▸ **TASK BRIEF**
Reproduce the entries exactly. Omit none of them.

|---|

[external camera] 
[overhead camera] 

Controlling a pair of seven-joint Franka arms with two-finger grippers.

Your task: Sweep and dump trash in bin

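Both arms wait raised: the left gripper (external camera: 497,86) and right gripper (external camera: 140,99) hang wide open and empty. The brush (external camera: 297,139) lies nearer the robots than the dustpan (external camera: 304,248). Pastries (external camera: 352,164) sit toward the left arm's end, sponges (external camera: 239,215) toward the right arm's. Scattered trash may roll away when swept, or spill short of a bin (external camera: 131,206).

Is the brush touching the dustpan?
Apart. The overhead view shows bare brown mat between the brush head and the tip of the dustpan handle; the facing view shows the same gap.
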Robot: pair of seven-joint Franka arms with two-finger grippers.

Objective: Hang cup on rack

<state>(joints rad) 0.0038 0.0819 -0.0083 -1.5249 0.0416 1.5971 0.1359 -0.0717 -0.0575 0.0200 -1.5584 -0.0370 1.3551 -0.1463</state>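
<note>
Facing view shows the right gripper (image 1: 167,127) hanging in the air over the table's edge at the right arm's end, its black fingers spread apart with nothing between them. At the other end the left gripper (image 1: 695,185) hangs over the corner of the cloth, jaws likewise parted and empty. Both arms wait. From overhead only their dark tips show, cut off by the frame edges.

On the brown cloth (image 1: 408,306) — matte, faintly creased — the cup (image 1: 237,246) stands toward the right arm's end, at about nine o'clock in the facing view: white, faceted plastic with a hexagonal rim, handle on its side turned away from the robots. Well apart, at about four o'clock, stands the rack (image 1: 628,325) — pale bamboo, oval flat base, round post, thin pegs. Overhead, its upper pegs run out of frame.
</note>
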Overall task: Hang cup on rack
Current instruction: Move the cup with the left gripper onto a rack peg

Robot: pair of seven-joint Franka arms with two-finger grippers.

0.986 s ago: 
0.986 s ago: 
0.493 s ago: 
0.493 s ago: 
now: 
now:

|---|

▸ **ANSWER SPACE**
[external camera] 
[overhead camera] 

Controlling a pair of seven-joint Franka arms with two-finger grippers.

Your task: Sweep and dump trash in bin

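Both arms wait raised: the left gripper (external camera: 497,86) and right gripper (external camera: 140,99) hang wide open and empty. The brush (external camera: 297,139) lies nearer the robots than the dustpan (external camera: 304,248). Pastries (external camera: 352,164) sit toward the left arm's end, sponges (external camera: 239,215) toward the right arm's. Scattered trash may roll away when swept, or spill short of a bin (external camera: 131,206).

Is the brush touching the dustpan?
Apart. The overhead view shows bare brown mat between the brush head and the tip of the dustpan handle; the facing view shows the same gap.
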Robot: pair of seven-joint Franka arms with two-finger grippers.

Objective: Hang cup on rack

<state>(joints rad) 0.0038 0.0819 -0.0083 -1.5249 0.0416 1.5971 0.1359 -0.0717 -0.0575 0.0200 -1.5584 -0.0370 1.3551 -0.1463</state>
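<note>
Facing view shows the right gripper (image 1: 167,127) hanging in the air over the table's edge at the right arm's end, its black fingers spread apart with nothing between them. At the other end the left gripper (image 1: 695,185) hangs over the corner of the cloth, jaws likewise parted and empty. Both arms wait. From overhead only their dark tips show, cut off by the frame edges.

On the brown cloth (image 1: 408,306) — matte, faintly creased — the cup (image 1: 237,246) stands toward the right arm's end, at about nine o'clock in the facing view: white, faceted plastic with a hexagonal rim, handle on its side turned away from the robots. Well apart, at about four o'clock, stands the rack (image 1: 628,325) — pale bamboo, oval flat base, round post, thin pegs. Overhead, its upper pegs run out of frame.
</note>
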Overall task: Hang cup on rack
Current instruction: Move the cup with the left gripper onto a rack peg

Robot: pair of seven-joint Franka arms with two-finger grippers.

0.986 s ago: 
0.986 s ago: 
0.493 s ago: 
0.493 s ago: 
now: 
now:

This answer requires nothing else.